- Activity: Include in the output exactly the lines from the opening of the data through the line containing "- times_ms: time", and nothing more.

- Dataset section:
········
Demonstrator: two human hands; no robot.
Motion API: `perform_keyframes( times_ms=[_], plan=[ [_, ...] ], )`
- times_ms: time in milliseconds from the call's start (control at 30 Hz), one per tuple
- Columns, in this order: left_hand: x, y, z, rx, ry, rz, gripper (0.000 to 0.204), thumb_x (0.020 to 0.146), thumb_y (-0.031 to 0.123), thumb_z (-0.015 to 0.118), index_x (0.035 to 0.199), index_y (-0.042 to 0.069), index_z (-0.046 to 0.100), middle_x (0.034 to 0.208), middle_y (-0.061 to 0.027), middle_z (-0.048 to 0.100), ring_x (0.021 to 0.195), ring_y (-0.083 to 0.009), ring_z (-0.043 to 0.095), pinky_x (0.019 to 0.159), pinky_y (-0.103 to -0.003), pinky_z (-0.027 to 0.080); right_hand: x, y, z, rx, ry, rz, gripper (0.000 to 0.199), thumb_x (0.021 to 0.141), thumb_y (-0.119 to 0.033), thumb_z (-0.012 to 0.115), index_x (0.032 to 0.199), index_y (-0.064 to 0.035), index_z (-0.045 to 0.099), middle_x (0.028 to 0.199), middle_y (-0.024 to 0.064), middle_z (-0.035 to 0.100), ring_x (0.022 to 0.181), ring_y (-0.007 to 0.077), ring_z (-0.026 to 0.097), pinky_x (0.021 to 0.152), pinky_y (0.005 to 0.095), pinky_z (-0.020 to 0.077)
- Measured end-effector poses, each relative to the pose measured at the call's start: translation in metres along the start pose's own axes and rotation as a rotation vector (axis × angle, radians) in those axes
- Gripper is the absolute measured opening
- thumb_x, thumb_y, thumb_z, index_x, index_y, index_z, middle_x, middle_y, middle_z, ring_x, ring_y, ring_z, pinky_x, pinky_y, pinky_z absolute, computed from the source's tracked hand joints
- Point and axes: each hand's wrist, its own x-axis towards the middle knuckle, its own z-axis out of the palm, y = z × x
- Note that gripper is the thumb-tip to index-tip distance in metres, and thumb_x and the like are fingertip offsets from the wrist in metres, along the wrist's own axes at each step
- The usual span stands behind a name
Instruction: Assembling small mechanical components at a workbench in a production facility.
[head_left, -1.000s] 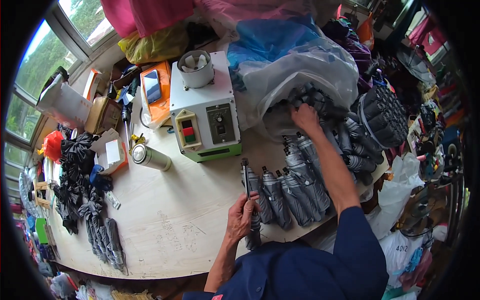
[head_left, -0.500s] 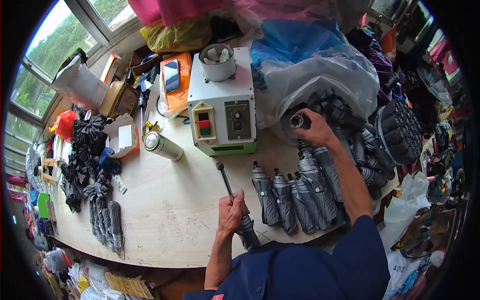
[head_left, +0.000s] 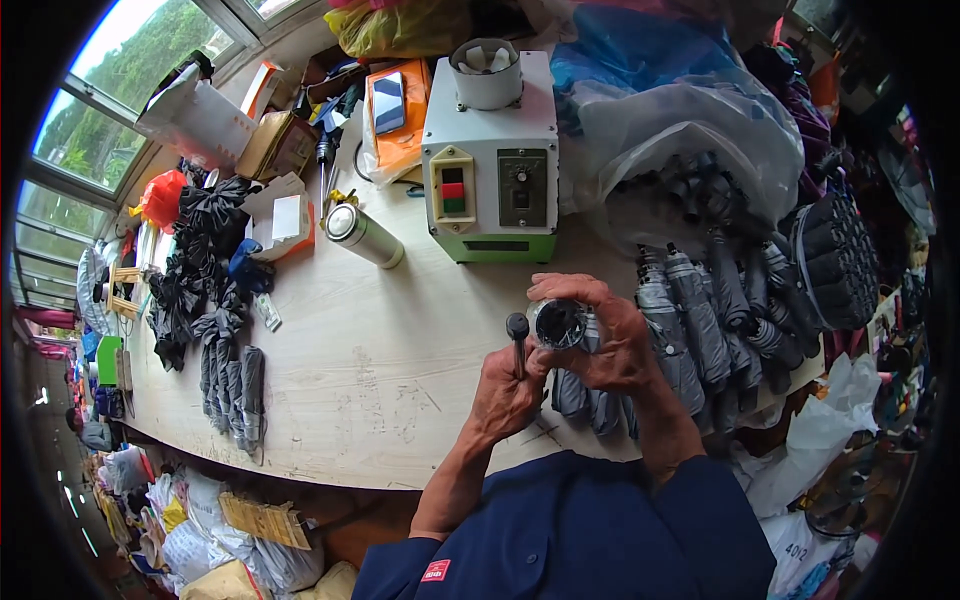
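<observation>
Your left hand point(head_left: 508, 392) sits just below the middle of the frame, closed around a thin dark metal rod with a round black knob at its top point(head_left: 517, 330); the rod stands nearly upright out of your fist. Your right hand point(head_left: 610, 345) is right beside it, wrapped around a folded grey umbrella point(head_left: 557, 323) whose open round end faces up toward you. Knob and umbrella end are just beside each other; you cannot tell from here whether they touch.

Both hands hover over the pale wooden worktop point(head_left: 370, 360), at its near edge. To the right of your right hand lies a row of folded grey umbrellas point(head_left: 700, 320), side by side, running toward the right edge of the frame. Above them, in the upper right, a clear plastic bag stuffed with more dark umbrellas point(head_left: 690, 150) is open toward you.

Straight above your hands stands a white box-shaped machine with a green base and a red and green switch point(head_left: 490, 170). Left of it a silver cylindrical can point(head_left: 362, 235) lies on its side. At the left edge of the worktop sits a heap of dark grey fabric sleeves point(head_left: 205, 290).
</observation>
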Motion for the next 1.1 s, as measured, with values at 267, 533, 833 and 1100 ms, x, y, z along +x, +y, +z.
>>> perform_keyframes(
  times_ms=[267,533,833,1100],
  plan=[
    [-0.022,0.004,-0.02,-0.017,0.056,-0.215,0.038,0.095,0.034,0.051,0.074,0.003,0.055,0.06,0.0032,0.046,0.053,-0.0048,0.041,0.046,-0.023,0.032,-0.006,-0.011,0.044,0.467,0.155,0.247,0.057,0.076,-0.02,0.078,0.118,0.0026,0.048,0.107,0.0136,0.057,0.105,0.0246,0.059,0.093,0.0425,0.0477],
    [-0.03,0.006,-0.028,-0.024,0.088,-0.288,0.031,0.098,0.027,0.048,0.085,0.004,0.063,0.057,-0.0004,0.047,0.048,-0.01,0.044,0.045,-0.028,0.036,-0.011,0.001,0.05,0.34,0.098,0.133,0.057,0.081,-0.024,0.074,0.121,0.0039,0.045,0.108,0.0143,0.056,0.101,0.0233,0.06,0.09,0.0365,0.0473],
    [-0.018,-0.008,-0.037,0.258,0.286,0.053,0.022,0.094,0.019,0.057,0.094,-0.002,0.065,0.076,-0.0073,0.058,0.067,-0.0147,0.052,0.059,-0.029,0.042,-0.015,0.007,0.045,0.046,0.132,0.035,0.051,0.082,-0.02,0.073,0.119,0.0032,0.047,0.111,0.0152,0.057,0.103,0.0229,0.057,0.091,0.0347,0.0447],
    [-0.012,0.0,-0.051,0.541,0.322,0.214,0.017,0.093,0.013,0.056,0.091,-0.002,0.064,0.083,-0.0112,0.063,0.071,-0.019,0.057,0.064,-0.03,0.046,-0.01,0.001,0.048,0.12,0.249,0.017,0.053,0.082,-0.024,0.072,0.12,0.0036,0.047,0.111,0.0153,0.056,0.101,0.0227,0.058,0.091,0.0349,0.0448]
  ],
)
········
- Answer below:
Demonstrator: two human hands; no robot.
Motion API: `perform_keyframes( times_ms=[_], plan=[ [_, ...] ], )`
- times_ms: time in milliseconds from the call's start (control at 30 Hz), one per tuple

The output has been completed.